The Darfur Die-In, Rally and March on the Boston Common today was an inspiring and powerful event, with moving speakers and an enthusiastic crowd of several thousand. As always, yet another sociopolitical movement is to a large extent powered by students---both high school and university---who use their burgeoning social and global awareness to focus their energy where it is needed the most. This is truly cause for hope.
As I have related in a previous post, the non-profit healthcare company for whom I work offers a 401(k) through Fidelity, a company which is the largest holder of stock in PetroChina.
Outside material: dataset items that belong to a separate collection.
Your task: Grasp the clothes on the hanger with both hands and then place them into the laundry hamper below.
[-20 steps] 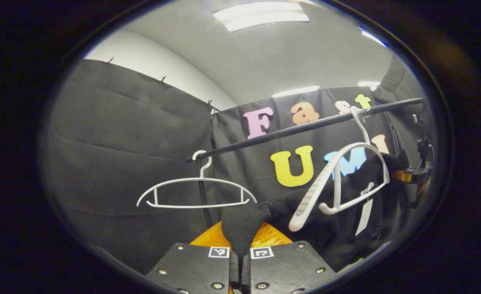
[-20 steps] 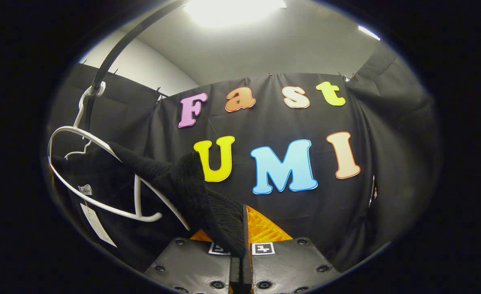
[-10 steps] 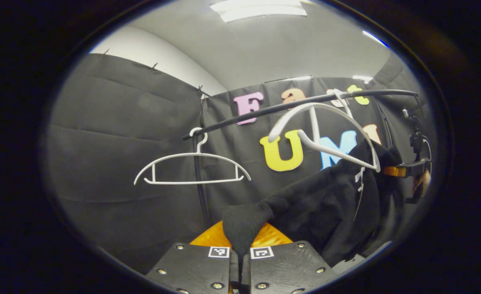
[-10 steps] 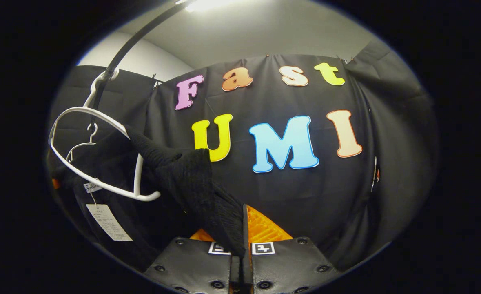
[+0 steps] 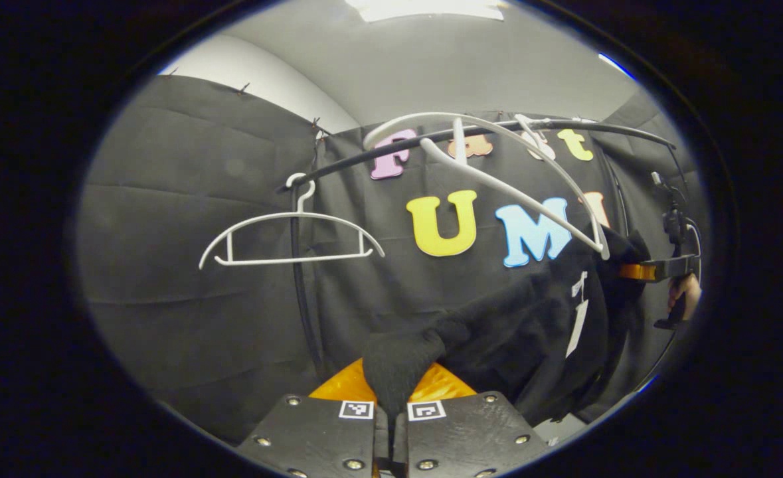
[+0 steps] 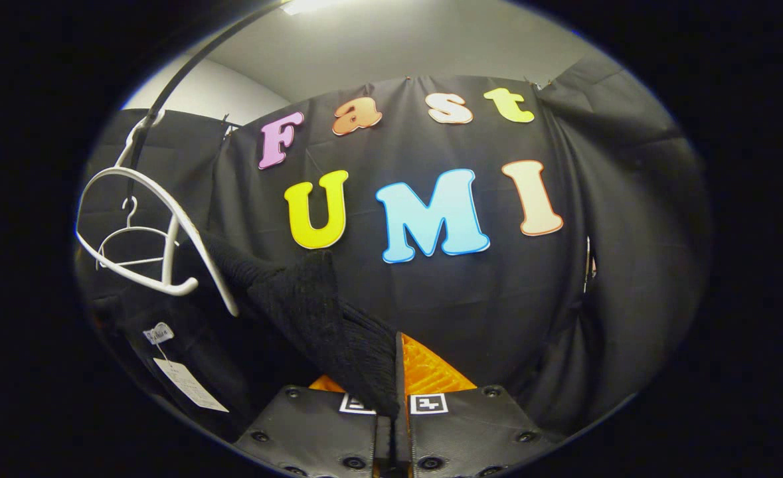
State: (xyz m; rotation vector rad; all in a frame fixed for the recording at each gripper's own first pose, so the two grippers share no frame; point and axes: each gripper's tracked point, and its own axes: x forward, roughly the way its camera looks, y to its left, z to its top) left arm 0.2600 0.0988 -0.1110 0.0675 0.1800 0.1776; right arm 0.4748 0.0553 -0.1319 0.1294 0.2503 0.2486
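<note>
A black knitted garment (image 5: 517, 332) stretches between both grippers. My left gripper (image 5: 391, 415) is shut on one bunched end of it at the bottom of the left gripper view. My right gripper (image 6: 394, 415) is shut on the other end of the garment (image 6: 311, 312). The white hanger (image 5: 497, 179) is tilted up against the black rail (image 5: 623, 129), and only its lower tip touches the cloth. In the right gripper view the hanger (image 6: 145, 179) hangs at the left above the garment. The right gripper (image 5: 657, 271) and a hand (image 5: 687, 292) show far right.
A second, bare white hanger (image 5: 291, 229) hangs from the rail's left end beside a black upright post (image 5: 301, 299). White tags (image 6: 188, 385) dangle from the garment. Black cloth walls close in behind and on both sides.
Both grippers have come down with the garment. The cloth slid off most of the hanger, which swung up toward the rail.
</note>
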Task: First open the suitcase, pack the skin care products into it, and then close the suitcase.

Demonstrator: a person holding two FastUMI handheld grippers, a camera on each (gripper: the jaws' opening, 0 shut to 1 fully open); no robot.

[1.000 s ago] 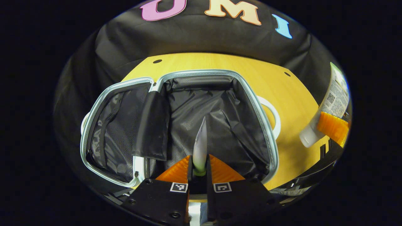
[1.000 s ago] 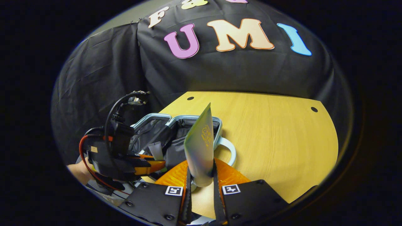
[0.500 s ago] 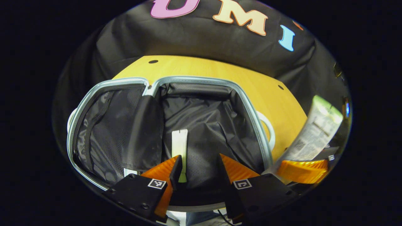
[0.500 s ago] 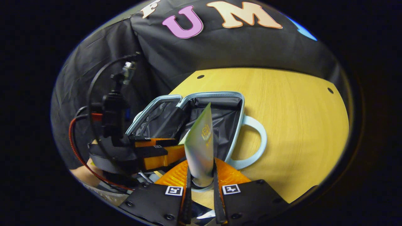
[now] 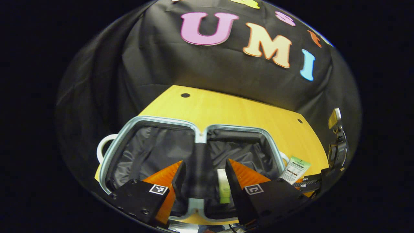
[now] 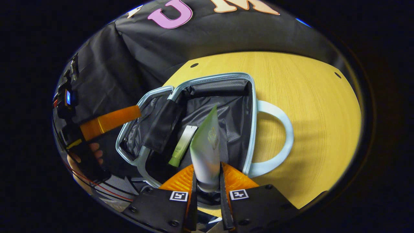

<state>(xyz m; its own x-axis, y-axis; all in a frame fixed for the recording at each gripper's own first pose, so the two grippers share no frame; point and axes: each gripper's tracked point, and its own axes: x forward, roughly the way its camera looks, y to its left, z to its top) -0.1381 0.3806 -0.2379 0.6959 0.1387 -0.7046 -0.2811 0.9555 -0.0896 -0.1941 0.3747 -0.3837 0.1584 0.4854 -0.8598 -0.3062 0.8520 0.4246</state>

Chinese petroleum companies are the economic fuel for the Darfur conflict, purchasing the oil which the Sudanese government sells on the world market to finance its campaign of genocide. The task at hand is to convince my company to divest from Fidelity completely and offer us a socially responsible investment alternative. Failing that, I will convince as many of my colleagues as possible to pull their money from the 401(k) plan, despite the personal financial loss which that will entail. We all choose our battles in life quite carefully, and this is a fight which calls my name.
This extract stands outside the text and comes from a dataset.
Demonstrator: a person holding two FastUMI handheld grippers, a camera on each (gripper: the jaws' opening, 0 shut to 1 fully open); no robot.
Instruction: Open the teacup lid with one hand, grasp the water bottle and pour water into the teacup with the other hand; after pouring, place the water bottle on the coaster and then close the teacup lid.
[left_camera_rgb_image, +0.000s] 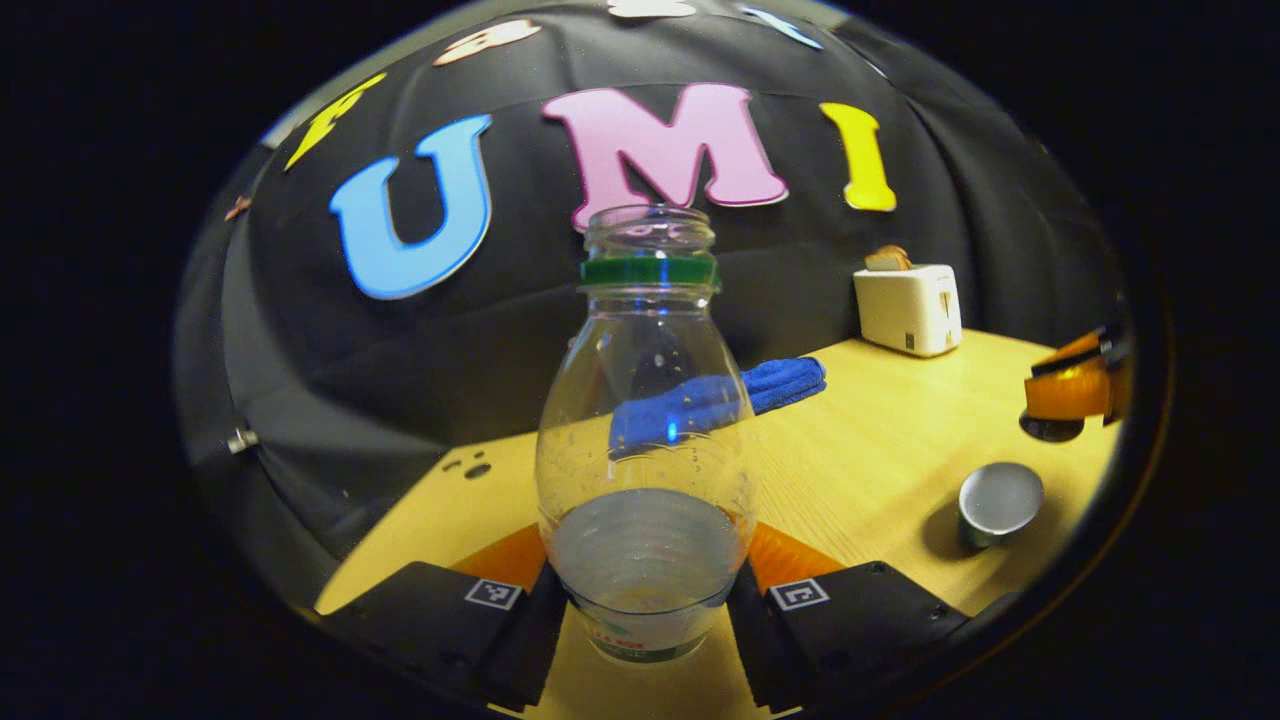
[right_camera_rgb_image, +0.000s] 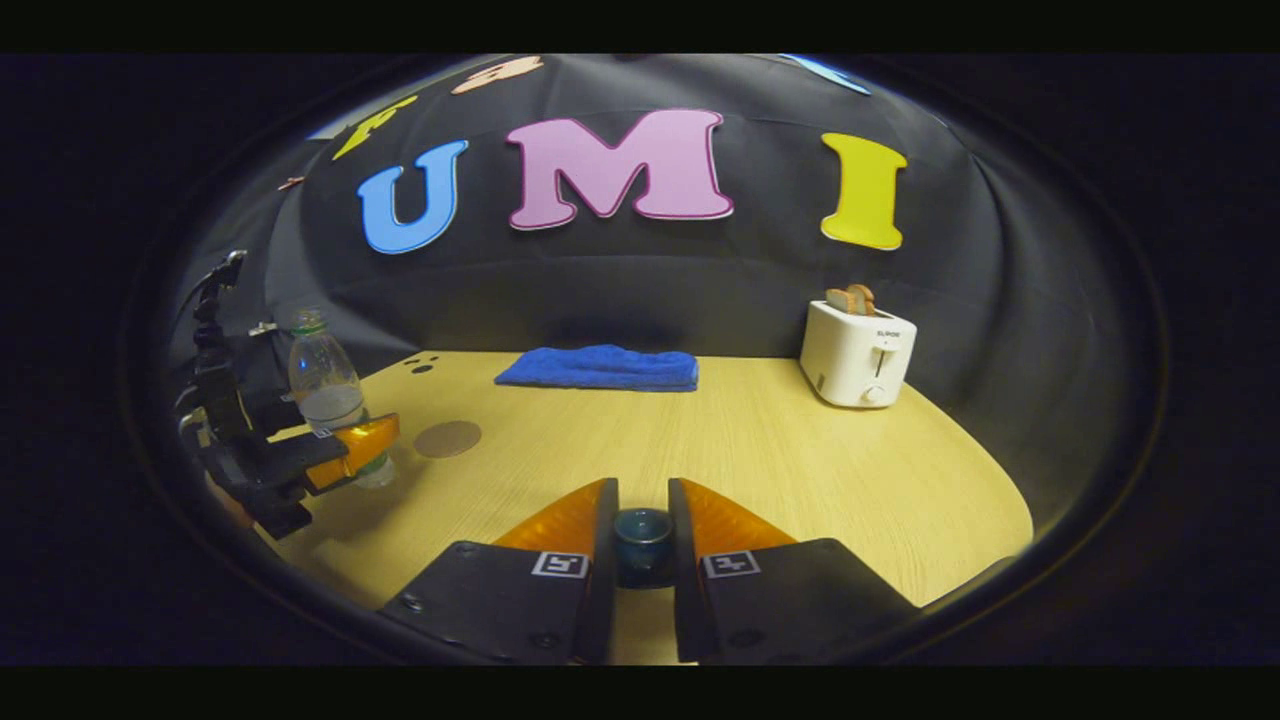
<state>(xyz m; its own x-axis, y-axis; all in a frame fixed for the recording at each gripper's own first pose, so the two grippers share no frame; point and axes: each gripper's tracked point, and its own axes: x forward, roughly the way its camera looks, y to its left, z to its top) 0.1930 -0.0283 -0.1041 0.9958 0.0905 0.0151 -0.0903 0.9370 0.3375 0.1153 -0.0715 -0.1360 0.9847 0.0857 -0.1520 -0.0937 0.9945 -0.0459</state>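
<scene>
The clear plastic water bottle (left_camera_rgb_image: 645, 440) with its green neck ring had no cap on, stood upright, and held water only in its lower part, with droplets on the inside wall above. In the left gripper view it stood between the fingers of my left hand-held gripper (left_camera_rgb_image: 645, 600), which were spread about as wide as the bottle's base and lay against both of its sides. Whether the base touched the pale wooden surface (left_camera_rgb_image: 880, 450) I could not tell.

That view also showed a small silvery round lid (left_camera_rgb_image: 998, 498) lying on the surface to the right, and beyond it part of my other gripper at the edge. The right gripper view gave me what the left one hid: the round brown coaster (right_camera_rgb_image: 447, 438) lying flat just beside the bottle (right_camera_rgb_image: 325, 385), and the left hand-held gripper (right_camera_rgb_image: 350, 445) seen from the side, clasping the bottle low down.

My right hand-held gripper (right_camera_rgb_image: 643, 540) had its fingers nearly together around a small dark blue-green teacup (right_camera_rgb_image: 643, 528), open at the top; I could not tell whether they pressed on it.

A folded blue cloth (right_camera_rgb_image: 600, 367) and a white toaster (right_camera_rgb_image: 857, 352) holding toast sat at the back.
</scene>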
If you have not done so already, please visit this link to read about Fidelity's economic link to the Sudanese genocide, sign the petition to call for Fidelity's divestment from PetroChina and Sinopec, and consider calling Fidelity yourself to voice your demands. Whether you are a share-holder or not, you are certainly a share-holder in the human race, and our Sudanese brothers and sisters are being raped, slaughtered, or rendered homeless by the atrocities perpetrated by the Sudanese government and militias.
Having called Fidelity and registered your displeasure, you may want to research whether your state or province has already divested from Sudan. Fourteen states within the US have done so, as have dozens of colleges and universities, including Harvard. Consider whether your local institutions of higher learning have understood the implications of where they invest their money. Finally, consider examining your own mutual fund investments, understand where your money is going and who is benefiting from your savings, and to what end those funds are being utilized. Socially responsible investing is possible, and groups like Domini and Calvert have already paved the way in that regard.
The first genocide of the 21st century could be the last. Putting our money where our mouth is must be a crucial step on the road to peace in Darfur.